- [Task to complete]:
Hunt through the entries for the word "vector" and copy each line in which it appears.

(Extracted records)
--- --- ---

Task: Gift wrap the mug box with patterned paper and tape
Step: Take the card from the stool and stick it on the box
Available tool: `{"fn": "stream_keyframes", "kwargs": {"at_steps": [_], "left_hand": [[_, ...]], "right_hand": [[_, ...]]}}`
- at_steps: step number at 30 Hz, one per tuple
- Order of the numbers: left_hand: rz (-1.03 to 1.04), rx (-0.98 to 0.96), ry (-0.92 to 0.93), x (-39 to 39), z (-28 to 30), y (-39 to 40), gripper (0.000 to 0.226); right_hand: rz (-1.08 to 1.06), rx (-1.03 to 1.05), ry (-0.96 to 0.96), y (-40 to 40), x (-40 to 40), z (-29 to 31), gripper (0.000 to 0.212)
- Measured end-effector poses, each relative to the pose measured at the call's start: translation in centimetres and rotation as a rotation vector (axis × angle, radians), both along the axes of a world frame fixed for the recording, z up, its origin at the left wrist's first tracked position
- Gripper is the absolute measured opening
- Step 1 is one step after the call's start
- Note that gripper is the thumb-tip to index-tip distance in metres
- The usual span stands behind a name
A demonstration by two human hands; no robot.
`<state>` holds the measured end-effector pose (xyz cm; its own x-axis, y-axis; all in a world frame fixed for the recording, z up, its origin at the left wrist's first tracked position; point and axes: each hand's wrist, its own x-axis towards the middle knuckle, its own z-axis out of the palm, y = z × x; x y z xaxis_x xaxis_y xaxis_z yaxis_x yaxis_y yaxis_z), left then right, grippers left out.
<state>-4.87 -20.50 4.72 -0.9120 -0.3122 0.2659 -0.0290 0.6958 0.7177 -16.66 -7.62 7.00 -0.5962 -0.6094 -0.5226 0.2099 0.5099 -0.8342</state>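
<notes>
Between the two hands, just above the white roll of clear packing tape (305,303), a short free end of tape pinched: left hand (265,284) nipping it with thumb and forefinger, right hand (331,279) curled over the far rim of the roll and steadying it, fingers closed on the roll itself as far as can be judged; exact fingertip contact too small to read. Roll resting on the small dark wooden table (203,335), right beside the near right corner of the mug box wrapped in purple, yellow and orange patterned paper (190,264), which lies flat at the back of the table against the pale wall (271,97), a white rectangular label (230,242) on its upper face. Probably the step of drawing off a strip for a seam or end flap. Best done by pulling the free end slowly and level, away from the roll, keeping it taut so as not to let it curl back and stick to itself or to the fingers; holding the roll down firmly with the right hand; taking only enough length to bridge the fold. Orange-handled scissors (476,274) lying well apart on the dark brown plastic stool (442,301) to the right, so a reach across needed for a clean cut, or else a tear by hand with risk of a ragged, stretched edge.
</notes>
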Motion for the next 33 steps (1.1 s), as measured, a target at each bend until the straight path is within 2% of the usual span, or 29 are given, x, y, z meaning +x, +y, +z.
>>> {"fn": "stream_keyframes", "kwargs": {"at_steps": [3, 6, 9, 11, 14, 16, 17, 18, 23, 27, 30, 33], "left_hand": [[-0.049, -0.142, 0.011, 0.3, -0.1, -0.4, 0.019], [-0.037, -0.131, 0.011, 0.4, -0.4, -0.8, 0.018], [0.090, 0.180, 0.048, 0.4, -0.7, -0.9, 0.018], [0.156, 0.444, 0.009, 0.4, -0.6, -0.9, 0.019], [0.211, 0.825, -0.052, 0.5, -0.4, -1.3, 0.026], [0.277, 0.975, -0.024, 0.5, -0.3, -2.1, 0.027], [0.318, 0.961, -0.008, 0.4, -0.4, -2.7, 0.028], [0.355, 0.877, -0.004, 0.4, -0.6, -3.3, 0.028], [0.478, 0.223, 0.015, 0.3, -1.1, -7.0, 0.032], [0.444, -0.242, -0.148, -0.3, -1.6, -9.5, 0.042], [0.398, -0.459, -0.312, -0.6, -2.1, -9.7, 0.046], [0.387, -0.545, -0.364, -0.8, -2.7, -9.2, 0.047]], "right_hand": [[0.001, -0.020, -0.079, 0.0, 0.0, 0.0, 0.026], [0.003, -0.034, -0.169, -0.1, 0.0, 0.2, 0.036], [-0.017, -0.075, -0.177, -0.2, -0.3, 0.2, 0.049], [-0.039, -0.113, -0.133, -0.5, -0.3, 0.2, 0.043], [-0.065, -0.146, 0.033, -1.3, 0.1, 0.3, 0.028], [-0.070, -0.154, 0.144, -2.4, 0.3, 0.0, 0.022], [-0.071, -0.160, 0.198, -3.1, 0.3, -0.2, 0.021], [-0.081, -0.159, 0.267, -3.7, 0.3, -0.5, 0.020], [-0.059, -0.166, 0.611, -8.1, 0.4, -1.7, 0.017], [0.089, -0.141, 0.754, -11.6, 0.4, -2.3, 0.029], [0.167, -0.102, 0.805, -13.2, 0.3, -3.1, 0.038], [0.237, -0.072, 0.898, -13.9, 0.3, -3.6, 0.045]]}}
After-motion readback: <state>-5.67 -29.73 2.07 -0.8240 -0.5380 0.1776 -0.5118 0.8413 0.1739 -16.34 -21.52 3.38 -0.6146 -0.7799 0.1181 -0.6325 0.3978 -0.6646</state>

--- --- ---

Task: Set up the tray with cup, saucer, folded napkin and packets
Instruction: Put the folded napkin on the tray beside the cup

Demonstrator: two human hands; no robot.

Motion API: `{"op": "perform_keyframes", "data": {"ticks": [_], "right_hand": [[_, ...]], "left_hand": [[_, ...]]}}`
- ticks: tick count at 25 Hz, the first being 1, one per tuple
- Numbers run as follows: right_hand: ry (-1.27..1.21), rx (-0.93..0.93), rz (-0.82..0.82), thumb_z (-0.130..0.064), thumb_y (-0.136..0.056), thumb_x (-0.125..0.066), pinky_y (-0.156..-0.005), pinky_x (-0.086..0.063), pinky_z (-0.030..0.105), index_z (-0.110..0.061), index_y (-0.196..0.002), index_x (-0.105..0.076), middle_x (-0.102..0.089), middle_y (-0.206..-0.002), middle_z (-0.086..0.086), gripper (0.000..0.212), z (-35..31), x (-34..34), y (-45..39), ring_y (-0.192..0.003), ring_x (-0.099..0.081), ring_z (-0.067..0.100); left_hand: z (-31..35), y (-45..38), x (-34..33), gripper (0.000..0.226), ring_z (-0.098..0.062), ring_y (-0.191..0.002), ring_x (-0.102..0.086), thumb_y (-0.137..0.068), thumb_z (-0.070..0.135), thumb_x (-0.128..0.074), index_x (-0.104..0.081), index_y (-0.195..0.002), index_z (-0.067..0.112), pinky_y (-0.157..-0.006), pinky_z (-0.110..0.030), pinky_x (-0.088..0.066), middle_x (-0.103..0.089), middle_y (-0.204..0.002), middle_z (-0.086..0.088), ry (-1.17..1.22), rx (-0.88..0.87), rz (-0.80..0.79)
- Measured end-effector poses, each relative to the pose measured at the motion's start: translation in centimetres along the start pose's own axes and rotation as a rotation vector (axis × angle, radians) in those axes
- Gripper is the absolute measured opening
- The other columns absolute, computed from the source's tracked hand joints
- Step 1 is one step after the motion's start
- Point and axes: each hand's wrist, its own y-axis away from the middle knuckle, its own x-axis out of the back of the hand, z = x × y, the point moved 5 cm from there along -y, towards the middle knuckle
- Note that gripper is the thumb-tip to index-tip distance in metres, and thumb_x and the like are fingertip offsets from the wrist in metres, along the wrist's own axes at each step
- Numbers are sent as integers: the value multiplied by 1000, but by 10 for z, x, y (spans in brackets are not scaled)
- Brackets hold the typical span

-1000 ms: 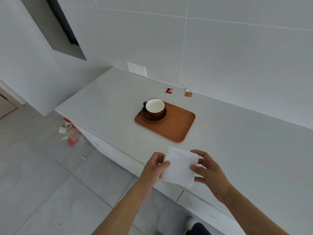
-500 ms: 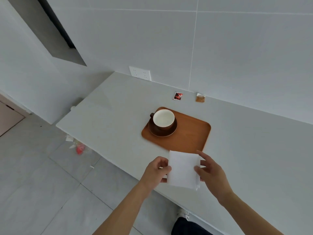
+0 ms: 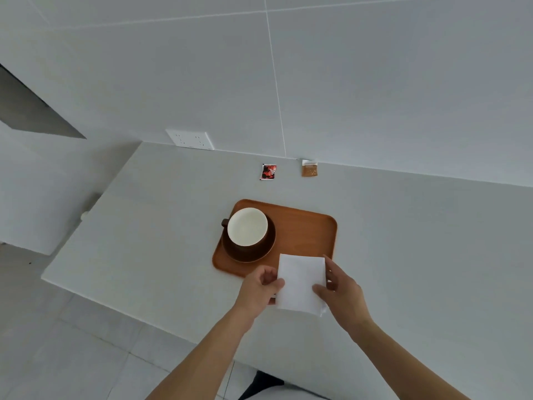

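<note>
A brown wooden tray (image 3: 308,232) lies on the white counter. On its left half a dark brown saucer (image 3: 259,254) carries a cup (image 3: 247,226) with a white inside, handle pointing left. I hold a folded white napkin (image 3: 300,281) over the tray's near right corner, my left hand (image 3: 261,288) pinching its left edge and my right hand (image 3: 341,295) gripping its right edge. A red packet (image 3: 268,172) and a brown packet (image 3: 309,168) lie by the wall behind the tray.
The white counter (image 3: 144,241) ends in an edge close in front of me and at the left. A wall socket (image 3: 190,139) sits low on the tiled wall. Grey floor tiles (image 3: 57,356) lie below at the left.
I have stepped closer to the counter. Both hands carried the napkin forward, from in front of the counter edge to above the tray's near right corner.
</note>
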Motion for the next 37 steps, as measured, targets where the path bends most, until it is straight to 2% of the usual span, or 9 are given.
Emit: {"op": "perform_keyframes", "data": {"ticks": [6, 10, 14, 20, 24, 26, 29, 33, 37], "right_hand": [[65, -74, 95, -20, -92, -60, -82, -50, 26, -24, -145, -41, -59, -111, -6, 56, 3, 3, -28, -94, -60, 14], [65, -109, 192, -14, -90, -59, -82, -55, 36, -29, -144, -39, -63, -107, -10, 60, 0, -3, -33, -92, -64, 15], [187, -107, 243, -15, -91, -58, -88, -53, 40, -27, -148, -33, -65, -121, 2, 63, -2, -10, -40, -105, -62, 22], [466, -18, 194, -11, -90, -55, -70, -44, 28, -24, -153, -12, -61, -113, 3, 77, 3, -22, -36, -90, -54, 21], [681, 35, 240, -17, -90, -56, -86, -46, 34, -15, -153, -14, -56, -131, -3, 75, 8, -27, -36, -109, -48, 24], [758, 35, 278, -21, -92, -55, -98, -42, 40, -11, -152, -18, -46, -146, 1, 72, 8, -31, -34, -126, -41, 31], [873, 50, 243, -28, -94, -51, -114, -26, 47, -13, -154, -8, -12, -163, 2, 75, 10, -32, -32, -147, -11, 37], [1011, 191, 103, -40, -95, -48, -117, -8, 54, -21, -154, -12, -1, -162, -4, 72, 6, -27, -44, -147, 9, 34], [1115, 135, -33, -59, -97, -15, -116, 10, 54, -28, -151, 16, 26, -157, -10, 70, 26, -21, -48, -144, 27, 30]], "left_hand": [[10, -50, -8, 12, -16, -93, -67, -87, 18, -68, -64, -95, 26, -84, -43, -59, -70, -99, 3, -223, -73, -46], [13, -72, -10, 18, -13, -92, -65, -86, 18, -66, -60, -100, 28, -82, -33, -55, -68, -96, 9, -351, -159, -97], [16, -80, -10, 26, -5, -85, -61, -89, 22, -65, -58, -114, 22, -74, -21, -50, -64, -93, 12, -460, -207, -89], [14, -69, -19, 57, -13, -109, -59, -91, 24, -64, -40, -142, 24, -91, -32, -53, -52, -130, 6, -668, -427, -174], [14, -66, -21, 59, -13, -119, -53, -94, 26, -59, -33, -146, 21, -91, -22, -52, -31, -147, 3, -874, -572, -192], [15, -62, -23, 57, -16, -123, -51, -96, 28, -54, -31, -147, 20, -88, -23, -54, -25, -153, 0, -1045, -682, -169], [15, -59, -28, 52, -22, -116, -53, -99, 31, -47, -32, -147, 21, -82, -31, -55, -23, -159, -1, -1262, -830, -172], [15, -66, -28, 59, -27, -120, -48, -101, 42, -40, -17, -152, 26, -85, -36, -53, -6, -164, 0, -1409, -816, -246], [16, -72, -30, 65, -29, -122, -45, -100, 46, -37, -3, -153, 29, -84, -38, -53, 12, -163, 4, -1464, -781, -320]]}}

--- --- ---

- [Response to this task]:
- Measured end-effector poses, each relative to the pose measured at the call's start: translation in centimetres and rotation as a rotation vector (axis × angle, radians), both along the axes of a world frame fixed for the recording, z up, its origin at the left wrist's first tracked position
- Measured end-effector poses, each relative to the pose measured at the motion's start: translation in centimetres along the start pose's own axes and rotation as a rotation vector (axis × angle, radians) in those axes

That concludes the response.